Некоторое время назад мир решил измениться. Мир оказался внутри. Останусь ли я собой или стану кем-то другим? Раз, два, три… раз, два, три… раз, два, три.
Ещё до утра, до ночной росы… Часа два-три до самой первой птицы, но после птиц, когда встают часы, и время не проходит — только длится…
Когда встают часы ещё до звёзд, но от последних звёзд (и так со всеми) две стрелки, поделённые поврозь, на всём сошлись — до звёзд осталось время.
Осталось что-то чудное во всём: во всех домах, в подъездах, в помещенье, где стол и стул… и лампа над столом — какое-то короткое мгновенье.

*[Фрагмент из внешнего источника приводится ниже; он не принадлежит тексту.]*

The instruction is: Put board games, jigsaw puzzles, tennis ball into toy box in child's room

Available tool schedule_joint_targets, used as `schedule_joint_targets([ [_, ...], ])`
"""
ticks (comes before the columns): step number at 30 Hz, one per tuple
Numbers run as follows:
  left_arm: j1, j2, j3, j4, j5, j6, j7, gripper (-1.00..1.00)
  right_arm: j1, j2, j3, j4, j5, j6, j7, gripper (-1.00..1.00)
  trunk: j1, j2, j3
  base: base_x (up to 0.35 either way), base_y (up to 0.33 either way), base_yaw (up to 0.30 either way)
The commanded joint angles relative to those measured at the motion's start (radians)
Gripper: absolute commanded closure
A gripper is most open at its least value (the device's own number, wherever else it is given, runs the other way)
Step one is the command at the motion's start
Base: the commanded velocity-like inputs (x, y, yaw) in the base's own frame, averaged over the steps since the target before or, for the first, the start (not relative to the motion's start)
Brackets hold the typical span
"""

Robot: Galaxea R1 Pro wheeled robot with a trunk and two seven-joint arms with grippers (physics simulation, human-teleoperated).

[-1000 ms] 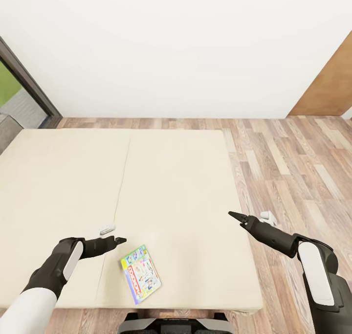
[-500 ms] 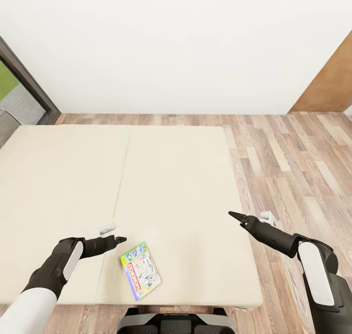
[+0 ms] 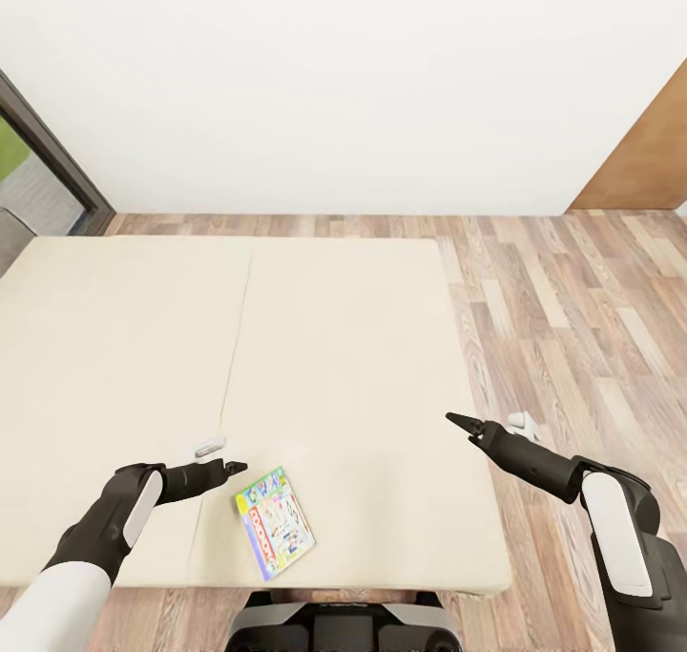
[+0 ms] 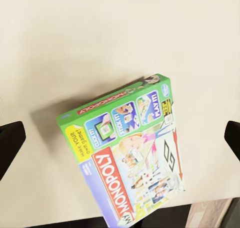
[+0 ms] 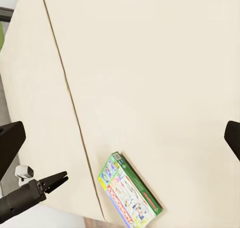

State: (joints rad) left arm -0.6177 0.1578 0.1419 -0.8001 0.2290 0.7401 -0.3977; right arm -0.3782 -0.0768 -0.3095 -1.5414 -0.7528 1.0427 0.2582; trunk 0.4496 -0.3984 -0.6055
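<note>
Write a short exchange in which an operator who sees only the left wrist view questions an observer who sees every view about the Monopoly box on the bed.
Operator: Where is the right arm?
Observer: The right gripper hangs open near the right edge of the bed, well apart from the Monopoly box.
Operator: Which side of the box is my left gripper on?
Observer: In the head view the left gripper sits just to the box's left, by the bed's seam.
Operator: Any other game up there?
Observer: I see just that one box on the bed.

I see plain white wall [image 3: 343, 79], wood-plank floor [image 3: 572, 308], cream bed [image 3: 239, 366], dark-framed window [image 3: 38, 170], brown panel [image 3: 644, 160].
</note>
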Motion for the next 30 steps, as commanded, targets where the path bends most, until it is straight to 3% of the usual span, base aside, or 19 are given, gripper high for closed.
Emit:
schedule_joint_targets([
  [1, 0.0, 0.0, 0.002, -0.001, 0.002, 0.007, -0.003, -1.0, -0.001, 0.0, -0.001, 0.0, 0.01, 0.005, 0.01, -1.0, 0.0, -0.002, -0.003, 0.0, 0.0, 0.0],
  [30, 0.0, -0.001, 0.002, -0.001, 0.003, 0.007, -0.003, -1.0, -0.001, 0.0, -0.002, 0.0, 0.009, 0.005, 0.01, -1.0, 0.0, -0.002, -0.051, 0.0, 0.0, 0.0],
])
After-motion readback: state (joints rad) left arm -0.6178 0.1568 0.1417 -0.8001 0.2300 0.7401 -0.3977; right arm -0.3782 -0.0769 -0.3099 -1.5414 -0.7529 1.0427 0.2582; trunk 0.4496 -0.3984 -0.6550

Какие-то секунды: две и три, что чудно длятся без числа, без счёта… и всё сошлось снаружи и внутри, не преступив в том время ни на йоту.
И всё сошлось: все мысли, всё во всём… слова сошлись и помыслы о сущем в недвижимом, как перед Судным днём, на всём прошедшем и на всём грядущем.
Из века в век тянулась колея. И это мог я издали увидеть — как сходятся и Небо, и Земля, — не как всегда теряются из виду.
Дробились сны: грозы простыл мотив, мелело в реках, разливалось в реках… Ночь продолжалась, продолжался миф о подвигах, о равенстве, о греках.
И тот же час. И те же стул и стол… И человек навстречу шёл в сандалиях… И вся толпа за ним, и тот осёл, что подтвердилось и сошлось в деталях.
Сомкнулись неразрывные края. Короткий миг, как здравствуй — до свиданья… не пройденного бытия несохранившееся расстоянье.